What to produce => The entire listing below is to be written out exactly, minus the pictures.

§

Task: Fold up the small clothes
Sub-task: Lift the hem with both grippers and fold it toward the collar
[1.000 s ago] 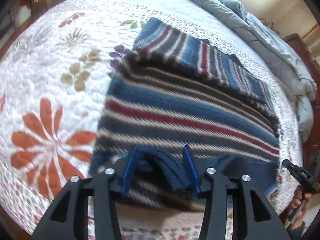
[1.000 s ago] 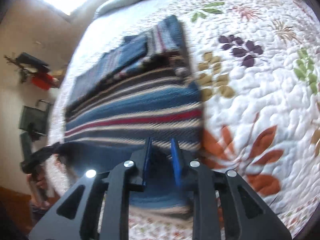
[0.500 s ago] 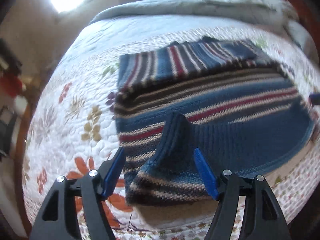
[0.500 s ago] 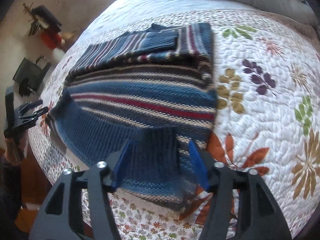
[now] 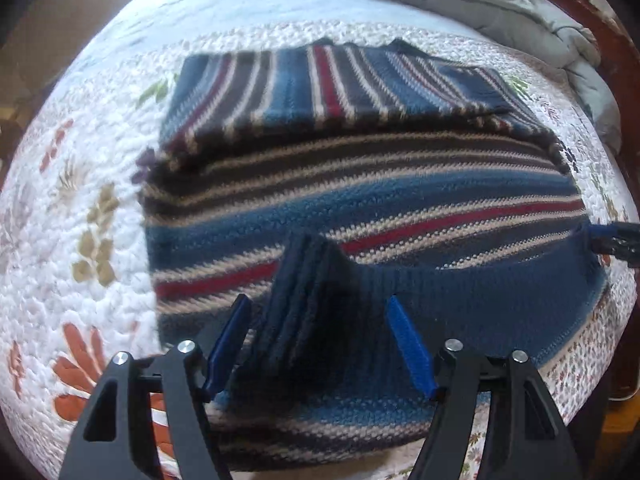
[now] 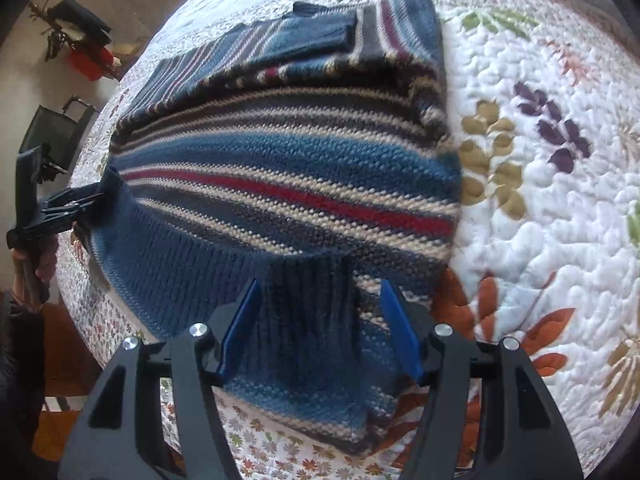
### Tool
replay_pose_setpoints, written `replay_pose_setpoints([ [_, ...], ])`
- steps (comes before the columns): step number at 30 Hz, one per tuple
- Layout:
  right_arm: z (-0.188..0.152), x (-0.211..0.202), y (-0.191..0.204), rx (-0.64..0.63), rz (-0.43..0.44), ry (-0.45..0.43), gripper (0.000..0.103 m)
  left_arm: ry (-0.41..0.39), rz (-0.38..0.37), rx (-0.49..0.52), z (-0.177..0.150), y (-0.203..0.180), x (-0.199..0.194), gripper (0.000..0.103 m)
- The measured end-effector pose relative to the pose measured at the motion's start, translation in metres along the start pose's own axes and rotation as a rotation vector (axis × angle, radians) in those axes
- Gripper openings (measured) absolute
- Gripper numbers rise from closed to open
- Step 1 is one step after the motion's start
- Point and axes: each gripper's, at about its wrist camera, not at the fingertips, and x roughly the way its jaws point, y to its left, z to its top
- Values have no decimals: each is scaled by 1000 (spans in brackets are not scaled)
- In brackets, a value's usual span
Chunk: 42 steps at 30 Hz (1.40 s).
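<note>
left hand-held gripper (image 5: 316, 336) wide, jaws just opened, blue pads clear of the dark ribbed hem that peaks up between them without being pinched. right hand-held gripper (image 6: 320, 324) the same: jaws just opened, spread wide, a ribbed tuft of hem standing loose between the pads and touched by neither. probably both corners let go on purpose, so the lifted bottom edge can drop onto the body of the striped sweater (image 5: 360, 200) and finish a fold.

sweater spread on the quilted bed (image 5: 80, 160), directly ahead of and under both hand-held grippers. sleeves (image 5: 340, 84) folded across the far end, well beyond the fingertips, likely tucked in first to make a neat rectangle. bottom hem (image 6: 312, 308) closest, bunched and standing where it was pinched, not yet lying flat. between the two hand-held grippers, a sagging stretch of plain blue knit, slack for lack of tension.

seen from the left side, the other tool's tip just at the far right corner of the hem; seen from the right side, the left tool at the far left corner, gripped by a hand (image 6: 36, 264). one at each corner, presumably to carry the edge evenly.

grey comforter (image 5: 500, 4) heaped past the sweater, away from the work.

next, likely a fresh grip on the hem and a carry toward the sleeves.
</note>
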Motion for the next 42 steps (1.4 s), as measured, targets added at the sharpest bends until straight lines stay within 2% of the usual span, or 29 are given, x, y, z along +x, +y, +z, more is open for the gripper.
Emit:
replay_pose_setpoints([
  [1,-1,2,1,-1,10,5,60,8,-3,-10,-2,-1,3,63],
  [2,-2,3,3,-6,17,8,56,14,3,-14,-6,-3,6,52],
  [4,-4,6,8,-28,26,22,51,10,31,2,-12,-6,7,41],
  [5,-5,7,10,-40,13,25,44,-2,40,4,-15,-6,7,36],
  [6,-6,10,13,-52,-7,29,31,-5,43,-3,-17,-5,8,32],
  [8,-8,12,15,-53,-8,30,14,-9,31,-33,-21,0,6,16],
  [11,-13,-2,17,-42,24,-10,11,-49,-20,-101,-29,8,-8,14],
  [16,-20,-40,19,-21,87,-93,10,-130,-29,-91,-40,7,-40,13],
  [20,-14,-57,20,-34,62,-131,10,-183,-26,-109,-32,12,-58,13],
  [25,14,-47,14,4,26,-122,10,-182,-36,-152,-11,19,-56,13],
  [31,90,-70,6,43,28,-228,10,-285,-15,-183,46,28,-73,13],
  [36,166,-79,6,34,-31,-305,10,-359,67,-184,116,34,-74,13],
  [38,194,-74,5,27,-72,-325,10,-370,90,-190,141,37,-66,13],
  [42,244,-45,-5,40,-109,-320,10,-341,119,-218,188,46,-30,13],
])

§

Answer to this task =>
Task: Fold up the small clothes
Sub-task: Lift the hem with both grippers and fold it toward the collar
[1.000 s ago] 
[1.000 s ago] 
[0.500 s ago] 
[0.500 s ago] 
[now] 
[now] 
### Tool
replay_pose_setpoints, written `replay_pose_setpoints([ [_, ...], ])`
- steps (comes before the columns): step number at 30 Hz, one per tuple
- Layout:
  right_arm: z (-0.188..0.152), x (-0.211..0.202), y (-0.191..0.204), rx (-0.64..0.63), rz (-0.43..0.44), ry (-0.45..0.43), gripper (0.000..0.103 m)
  left_arm: ry (-0.41..0.39), rz (-0.38..0.37), rx (-0.49..0.52), z (-0.177..0.150), y (-0.203..0.180), x (-0.199..0.194), gripper (0.000..0.103 m)
- The measured end-effector pose relative to the pose measured at the motion's start, translation in metres along the start pose's own axes and rotation as a rotation vector (axis × angle, radians) in those axes
- Gripper openings (measured) absolute
- Gripper numbers rise from closed to open
- Step 1 is one step after the motion's start
- Point and axes: each gripper's, at about its wrist camera, not at the fingertips, and x roughly the way its jaws point, y to its left, z to its top
- Values have no decimals: each is scaled by 1000 (spans in brackets are not scaled)
- In brackets, a value's usual span
Chunk: 42 steps at 30 Hz (1.40 s).
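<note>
left hand-held gripper (image 5: 316, 336) wide, jaws just opened, blue pads clear of the dark ribbed hem that peaks up between them without being pinched. right hand-held gripper (image 6: 320, 324) the same: jaws just opened, spread wide, a ribbed tuft of hem standing loose between the pads and touched by neither. probably both corners let go on purpose, so the lifted bottom edge can drop onto the body of the striped sweater (image 5: 360, 200) and finish a fold.

sweater spread on the quilted bed (image 5: 80, 160), directly ahead of and under both hand-held grippers. sleeves (image 5: 340, 84) folded across the far end, well beyond the fingertips, likely tucked in first to make a neat rectangle. bottom hem (image 6: 312, 308) closest, bunched and standing where it was pinched, not yet lying flat. between the two hand-held grippers, a sagging stretch of plain blue knit, slack for lack of tension.

seen from the left side, the other tool's tip just at the far right corner of the hem; seen from the right side, the left tool at the far left corner, gripped by a hand (image 6: 36, 264). one at each corner, presumably to carry the edge evenly.

grey comforter (image 5: 500, 4) heaped past the sweater, away from the work.

next, likely a fresh grip on the hem and a carry toward the sleeves.
</note>
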Motion for the next 42 steps (1.4 s), as measured, targets added at the sharpest bends until straight lines stay within 2% of the usual span, or 29 are given, x, y, z along +x, +y, +z, more is open for the gripper.
Emit:
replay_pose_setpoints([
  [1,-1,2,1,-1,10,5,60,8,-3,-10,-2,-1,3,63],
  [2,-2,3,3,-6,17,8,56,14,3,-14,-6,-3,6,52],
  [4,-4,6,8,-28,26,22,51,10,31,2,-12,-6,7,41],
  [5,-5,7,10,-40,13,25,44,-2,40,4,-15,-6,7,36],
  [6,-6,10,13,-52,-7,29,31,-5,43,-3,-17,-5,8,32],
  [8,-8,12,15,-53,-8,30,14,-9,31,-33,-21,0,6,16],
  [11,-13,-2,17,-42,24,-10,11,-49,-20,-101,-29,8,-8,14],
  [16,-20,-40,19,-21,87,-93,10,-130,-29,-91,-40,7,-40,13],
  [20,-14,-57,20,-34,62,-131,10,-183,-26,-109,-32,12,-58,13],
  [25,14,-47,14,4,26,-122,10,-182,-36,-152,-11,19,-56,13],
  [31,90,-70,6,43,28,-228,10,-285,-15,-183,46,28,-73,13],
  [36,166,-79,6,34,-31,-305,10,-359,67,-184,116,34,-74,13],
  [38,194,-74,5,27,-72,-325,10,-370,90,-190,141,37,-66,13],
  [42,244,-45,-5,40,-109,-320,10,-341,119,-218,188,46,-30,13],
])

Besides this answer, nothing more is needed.